But go to Lahore and Faisalabad I did lately with a pricey buddy.
Between bouts of trepidation and pleasure, we exited the Indian border at Wagah, Amritsar, from an enormous iron gate guarded by the ever-vigilant Border Security Force and entered an equally mammoth gate on the Pakistani aspect solely to be greeted with a large, welcoming Smile by a dashing Pathan soldier.
Sher Khan, our host’s garrulous driver met and ushered us with nice deference into the automobile after which we had been off into Lahore, the Paris of the East.
Wide-eyed I saved trying round, ready to see one thing completely different from India within the panorama however each village and little hut was precisely like I had left behind in my very own nation. The solely oddity was my lack of ability to decipher the quite a few boards and hoardings as a result of they had been in Urdu!
Lahore stands magnificent, royal and proud, rightfully the Jewel within the Crown of Pakistan.

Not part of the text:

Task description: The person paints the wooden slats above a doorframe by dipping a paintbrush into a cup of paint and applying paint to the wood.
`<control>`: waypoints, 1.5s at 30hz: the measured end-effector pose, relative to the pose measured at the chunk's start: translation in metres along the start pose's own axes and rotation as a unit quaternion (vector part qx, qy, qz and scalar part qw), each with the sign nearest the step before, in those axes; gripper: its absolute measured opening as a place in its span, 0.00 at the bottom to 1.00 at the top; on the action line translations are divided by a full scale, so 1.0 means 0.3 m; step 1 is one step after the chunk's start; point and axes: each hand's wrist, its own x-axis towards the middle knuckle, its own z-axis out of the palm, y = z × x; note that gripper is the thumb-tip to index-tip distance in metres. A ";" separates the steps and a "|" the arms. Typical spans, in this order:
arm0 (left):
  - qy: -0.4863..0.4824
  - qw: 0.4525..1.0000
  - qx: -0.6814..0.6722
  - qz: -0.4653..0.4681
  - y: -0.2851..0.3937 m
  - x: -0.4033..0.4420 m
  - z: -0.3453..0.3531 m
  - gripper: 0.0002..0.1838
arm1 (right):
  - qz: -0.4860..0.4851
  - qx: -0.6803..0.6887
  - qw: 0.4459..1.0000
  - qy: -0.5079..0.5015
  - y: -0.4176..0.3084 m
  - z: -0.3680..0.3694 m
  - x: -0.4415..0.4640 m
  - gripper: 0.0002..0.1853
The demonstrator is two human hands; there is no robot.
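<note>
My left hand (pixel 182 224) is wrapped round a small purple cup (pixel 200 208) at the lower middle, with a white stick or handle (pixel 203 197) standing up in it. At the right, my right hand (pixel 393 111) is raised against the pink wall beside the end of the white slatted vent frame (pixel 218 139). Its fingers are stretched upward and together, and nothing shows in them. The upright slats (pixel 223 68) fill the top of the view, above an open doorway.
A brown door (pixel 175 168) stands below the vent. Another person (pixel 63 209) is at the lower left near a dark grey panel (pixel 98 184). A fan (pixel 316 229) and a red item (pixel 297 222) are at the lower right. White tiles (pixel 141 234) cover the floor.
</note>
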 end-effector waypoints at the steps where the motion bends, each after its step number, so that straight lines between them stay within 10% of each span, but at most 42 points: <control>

Its huge clear boulevards, huge homes with elegant, tasteful facades protected by tall partitions and heavy foliage had been really harking back to a European metropolis.
The Old City has buildings with marked Hindu, Zoroastrian, Jain and Sikh affect together with gorgeous Muslim heritage. Lahori structure consists of the 13 gates via which one can enter town from numerous vantage factors. The legendary Aitchison College, the gorgeous General Post Office, Lahore Museum, Ganga Ram Hospital and Model Town, an enormous superbly deliberate residential suburb, are a salute to the terribly gifted Sir Ganga Ram, a famend civil engineer and architect in Lahore in the course of the British guidelines.
Lahoris are celebrated for his or her exceptional hospitality and our hosts received our hearts with their love, generosity and humility. They had been untiring of their open-hearted welcome and confirmed us round with indefatigable zest.
Pakistan is a dry state the place alcohol consumption and sale is forbidden by the federal government, however we had been astonished to see a large number of retailers, small and large, at each nook of town promoting and promoting tobacco, fancy cigarettes and natural, fruity vapes!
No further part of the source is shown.